We drank wine with the son of the owner in the stately drawing room. He pointed out the ceiling artwork that was discovered beneath a paint-job from the 1950’s, the decade when homes worldwide were painted and Formica-ed to erase any trace of individuality. After our wine, we strolled beneath our umbrellas into the village for dinner at Vittoria, a restaurant opened in the 1930’s and where Gore and Howard often dined. Except that they were not required to show their Covid-19 vaccination certificates before being seated. After mounds of calamari, tomatoes, and fishes baked in salt, our host insisted we end our dinner with shot glasses of Cicirinella, a local and powerful liquor made from oranges and anis. After a few of these, we determined that Chichi Renella sounded like the name of a stripper, and we tipsily made our way home to bed...the writer with Gore, Laura with Howard, and me with Margaret, Mick, Tennessee, Susan, Paul, Joanne. We all slept soundly.

Back in Naples Airport, I checked in for my Swiss flight to Zurich.
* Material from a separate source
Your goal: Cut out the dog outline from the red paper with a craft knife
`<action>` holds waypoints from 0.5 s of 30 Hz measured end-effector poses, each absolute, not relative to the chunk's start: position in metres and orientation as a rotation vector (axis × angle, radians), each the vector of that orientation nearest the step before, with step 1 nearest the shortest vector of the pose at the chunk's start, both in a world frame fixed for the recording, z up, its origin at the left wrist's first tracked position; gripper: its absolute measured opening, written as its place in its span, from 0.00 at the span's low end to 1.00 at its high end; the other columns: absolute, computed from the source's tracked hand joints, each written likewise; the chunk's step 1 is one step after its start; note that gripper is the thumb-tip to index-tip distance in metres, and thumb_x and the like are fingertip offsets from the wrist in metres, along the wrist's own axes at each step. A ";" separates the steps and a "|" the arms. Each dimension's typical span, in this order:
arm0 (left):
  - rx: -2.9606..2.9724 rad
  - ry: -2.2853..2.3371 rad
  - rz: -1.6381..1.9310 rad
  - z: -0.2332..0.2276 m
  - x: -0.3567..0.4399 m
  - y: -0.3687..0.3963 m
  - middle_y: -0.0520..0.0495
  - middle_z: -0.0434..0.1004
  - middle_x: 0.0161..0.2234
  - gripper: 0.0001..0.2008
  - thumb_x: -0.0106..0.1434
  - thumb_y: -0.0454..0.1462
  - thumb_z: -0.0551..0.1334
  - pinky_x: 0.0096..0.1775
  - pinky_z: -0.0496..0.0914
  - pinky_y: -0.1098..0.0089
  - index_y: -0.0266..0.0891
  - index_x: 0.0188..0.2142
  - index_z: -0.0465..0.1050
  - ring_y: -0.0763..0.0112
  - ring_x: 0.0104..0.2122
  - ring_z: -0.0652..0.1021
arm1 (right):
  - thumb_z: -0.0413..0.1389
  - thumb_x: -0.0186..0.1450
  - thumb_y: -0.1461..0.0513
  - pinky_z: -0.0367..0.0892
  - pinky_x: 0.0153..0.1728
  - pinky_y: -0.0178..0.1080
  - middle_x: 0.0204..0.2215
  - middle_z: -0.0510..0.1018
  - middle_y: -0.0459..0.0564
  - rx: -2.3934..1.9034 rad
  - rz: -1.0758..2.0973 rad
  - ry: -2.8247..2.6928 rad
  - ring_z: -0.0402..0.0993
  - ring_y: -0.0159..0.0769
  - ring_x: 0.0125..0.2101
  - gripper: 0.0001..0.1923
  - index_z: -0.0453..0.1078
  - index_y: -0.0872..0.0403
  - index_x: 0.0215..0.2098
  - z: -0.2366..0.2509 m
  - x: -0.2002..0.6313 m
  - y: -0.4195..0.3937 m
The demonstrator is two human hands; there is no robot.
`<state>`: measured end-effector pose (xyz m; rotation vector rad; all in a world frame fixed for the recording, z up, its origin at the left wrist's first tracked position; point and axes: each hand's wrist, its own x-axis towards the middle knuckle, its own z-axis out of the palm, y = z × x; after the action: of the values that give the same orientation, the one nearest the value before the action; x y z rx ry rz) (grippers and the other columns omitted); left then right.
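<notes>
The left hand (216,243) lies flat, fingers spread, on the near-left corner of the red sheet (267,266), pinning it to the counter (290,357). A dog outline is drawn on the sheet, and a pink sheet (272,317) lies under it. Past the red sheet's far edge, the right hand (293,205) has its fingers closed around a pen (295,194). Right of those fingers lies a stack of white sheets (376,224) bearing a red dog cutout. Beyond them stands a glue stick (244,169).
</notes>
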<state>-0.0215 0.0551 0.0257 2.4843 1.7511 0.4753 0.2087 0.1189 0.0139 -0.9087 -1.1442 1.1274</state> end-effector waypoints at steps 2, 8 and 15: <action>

I made my way through vast, pre-pandemic level crowds to the second-floor pharmacy where I had prebooked my antigen test for the next afternoon’s re-entry to the United States. This whole process, including the production of an ostentatiously official looking certificate affirming my Covid-19 negative status, took six minutes and fifteen euros. And, then, as I always do at Naples Airport, I shopped for jeans and shirts at the terminal’s branch of Gutteridge, a Naples fixture since 1878, and then lunched in the VIP lounge, where I was commanded to scrutinize the buffet and tell the server what I would like to eat. If she hadn’t been grumpy, it would have been gracious. I suppose the “don’t touch the buffet” will continue for a few more weeks or months before petering out until the pandemic of 2120. I was handed a plate piled high with cherry tomatoes and small balls of buffalo mozzarella which, in Naples, is always so moist and subtly delectable, that I’m almost brought to tears.

I overnighted in Zurich at the Hotel Widder, the city’s only member of Leading Hotels of the World in which I had never stayed. It’s lovely, very “designed” and stripey, an amalgamation of several ancient houses transformed into a super chic hotel. The welcome was ultra-friendly and full of concern for my comfort because of my need to leave for the airport at 6:45 the following morning. My Leaders’ Club status afforded me an upgrade to an exceptionally large room, paneled in cappuccino-colored wood and walls of mirrors. But, as always, the highlight of visiting Zurich was dinner at my favorite restaurant in the world, Kronenhalle. Unchanged since 1924, its walls are hung with dozens of paintings, including Picassos and Chagalls given by their impoverished young painters in exchange for supper. The crowd, as always, was a mixture of arty, theatery, hip, aristocratic, grand, gay, straight, trans, and everything in between. Usually at Kronenhalle, I have been served by an ageing, good natured waiter, but that night my server was the Swiss identical twin of Carol Burnett, who, I suppose, must have been separated from her in the delivery room. The likeness and the smile were so startling that I found it hard to concentrate on my two helpings of veal in cream sauce and rösti potatoes. But I managed. After the rain of Ravello, it was novel to slide back through the April snowstorm to the Widder.

The United Airlines check-in clerk at Zurich Airport glanced with disinterest at my Naples Airport Covid-test and it was back into a mask for the ride home. The more I fly United the more I like it. It even, at moments, has the panache of the gone-but-not-forgotten Pan Am. Exiting the customs hall at Newark’s Terminal B, it annoyed me yet again that where photographs of Carter, Reagan, Bush, Clinton, Bush, Obama and Trump had hung, there is no photograph of Joe Biden. I need to take this up with the Port Authority.